The term DDD comes from the book by Eric Evans: "Domain-Driven Design: Tackling Complexity in the Heart of Software". In his book he describes a set of practices that aim to help us build maintainable, rich, software systems that solve customer's problems. The book is 560 pages of dense insight, so you'll pardon me if my summary elides some details, but in brief he suggests:
- Listen very carefully to your domain experts - the people whose job you're automating or assisting in software.
- Learn the jargon that they use, and help them to come up with new jargon, so that every concept in their mental model is named by a single precise term.
- Use those terms to model your software; the nouns and verbs of the domain expert are the classes and methods you should use in modelling.
- Whenever there is a discrepancy between your shared understanding of the domain, go and talk to the domain experts again, and then refactor aggressively.
This sounds great in theory, but in practice we often find that our business logic escapes from our model objects; we end up with logic bleeding into controllers, or into fat "manager" classes. We find that refactoring becomes difficult: we can't split a large and important class, because that would seriously impact the database schema; or we can't rewrite the internals of an algorithm because it has become tightly coupled to code that exists for a different use-case. The good news is that these problems can be avoided, since they are caused by a lack of organisation in the codebase. In fact, the tools to solve these problems take up half of the DDD book, but it can be be difficult to understand how to use them together in the context of a complete system.
I want to use this series to introduce an architectural style called Ports and Adapters, and a design pattern named Command Handler. I'll be explaining the patterns in Python because that's the language that I use day-to-day, but the concepts are applicable to any OO language, and can be massaged to work perfectly in a functional context. There might be a lot more layering and abstraction than you're used to, especially if you're coming from a Django background or similar, but please bear with me. In exchange for a more complex system at the outset, we can avoid much of our accidental complexity later.
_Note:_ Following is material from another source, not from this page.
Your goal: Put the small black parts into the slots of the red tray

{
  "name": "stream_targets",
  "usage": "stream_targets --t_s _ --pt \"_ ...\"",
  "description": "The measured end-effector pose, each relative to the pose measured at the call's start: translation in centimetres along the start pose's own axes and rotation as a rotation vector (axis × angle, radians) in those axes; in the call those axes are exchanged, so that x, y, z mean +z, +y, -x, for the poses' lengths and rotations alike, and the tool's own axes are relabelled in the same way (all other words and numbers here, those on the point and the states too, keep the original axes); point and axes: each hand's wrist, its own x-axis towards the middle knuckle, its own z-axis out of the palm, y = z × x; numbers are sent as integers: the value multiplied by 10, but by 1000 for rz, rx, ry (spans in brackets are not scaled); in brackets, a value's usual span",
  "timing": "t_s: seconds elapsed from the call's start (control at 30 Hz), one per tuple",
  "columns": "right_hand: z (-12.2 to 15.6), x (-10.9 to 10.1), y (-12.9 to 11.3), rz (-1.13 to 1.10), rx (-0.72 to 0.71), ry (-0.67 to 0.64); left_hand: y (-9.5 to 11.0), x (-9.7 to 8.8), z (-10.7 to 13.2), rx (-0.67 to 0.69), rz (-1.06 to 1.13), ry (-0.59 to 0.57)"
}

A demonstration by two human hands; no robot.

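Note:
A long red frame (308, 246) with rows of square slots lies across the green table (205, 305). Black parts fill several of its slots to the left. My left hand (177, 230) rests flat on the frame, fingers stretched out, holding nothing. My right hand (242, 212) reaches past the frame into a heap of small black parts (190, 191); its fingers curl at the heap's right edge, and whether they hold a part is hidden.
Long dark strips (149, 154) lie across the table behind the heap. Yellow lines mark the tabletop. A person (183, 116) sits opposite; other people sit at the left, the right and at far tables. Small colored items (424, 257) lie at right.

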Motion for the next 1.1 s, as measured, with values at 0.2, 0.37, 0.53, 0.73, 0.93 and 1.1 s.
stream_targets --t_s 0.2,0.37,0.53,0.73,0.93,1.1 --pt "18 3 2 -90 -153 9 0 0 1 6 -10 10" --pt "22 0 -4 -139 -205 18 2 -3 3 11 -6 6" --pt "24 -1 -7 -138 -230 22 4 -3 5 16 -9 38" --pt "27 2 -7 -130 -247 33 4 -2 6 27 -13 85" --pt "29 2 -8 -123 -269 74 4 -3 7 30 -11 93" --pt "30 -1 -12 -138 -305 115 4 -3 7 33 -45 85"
The system we're going to build is an issue management system, for use by a helpdesk. We're going to be replacing an existing system, which consists of an HTML form that sends an email. The emails go into a mailbox, and helpdesk staff go through the mails triaging problems and picking up problems that they can solve. Sometimes issues get overlooked for a long time, and the helpdesk team have invented a complex system of post-it notes and whiteboard layouts to track work in progress. For a while this system has worked pretty well but, as the system gets busier, the cracks are beginning to show.
Our first conversation with the domain expert
"What's the first step in the process?" you ask, "How do tickets end up in the mail box?".
"Well, the first thing that happens is the user goes to the web page, and they fill out some details, and report an issue. That sends an email into the issue log and then we pick issues from the log each morning".
"So when a user reports an issue, what's the minimal set of data that you need from them?"
"We need to know who they are, so their name, and email I guess. Uh... and the problem description. They're supposed to add a category, but they never do, and we used to have a priority, but everyone set their issue to EXTREMELY URGENT, so it was useless.
"But a category and priority would help you to triage things?"
"Yes, that would be really helpful if we could get users to set them properly."
This gives us our first use case: As a user, I want to be able to report a new issue.
Okay, before we get to the code, let's talk about architecture. The architecture of a software system is the overall structure - the choice of language, technology, and design patterns that organise the code and satisfy our constraints. For our architecture, we're going to try and stick with three principles:
- We will always define where our use-cases begin and end. We won't have business processes that are strewn all over the codebase.
- We will depend on abstractions, and not on concrete implementations.
- We will treat glue code as distinct from business logic, and put it in an appropriate place.
Firstly we start with the domain model. The domain model encapsulates our shared understanding of the problem, and uses the terms we agreed with the domain experts. In keeping with principle #2 we will define abstractions for any infrastructural or technical concerns and use those in our model. For example, if we need to send an email, or save an entity to a database, we will do so through an abstraction that captures our intent. In this series we'll create a separate python package for our domain model so that we can be sure it has no dependencies on the other layers of the system. Maintaining this rule strictly will make it easier to test and refactor our system, since our domain models aren't tangled up with messy details of databases and http calls.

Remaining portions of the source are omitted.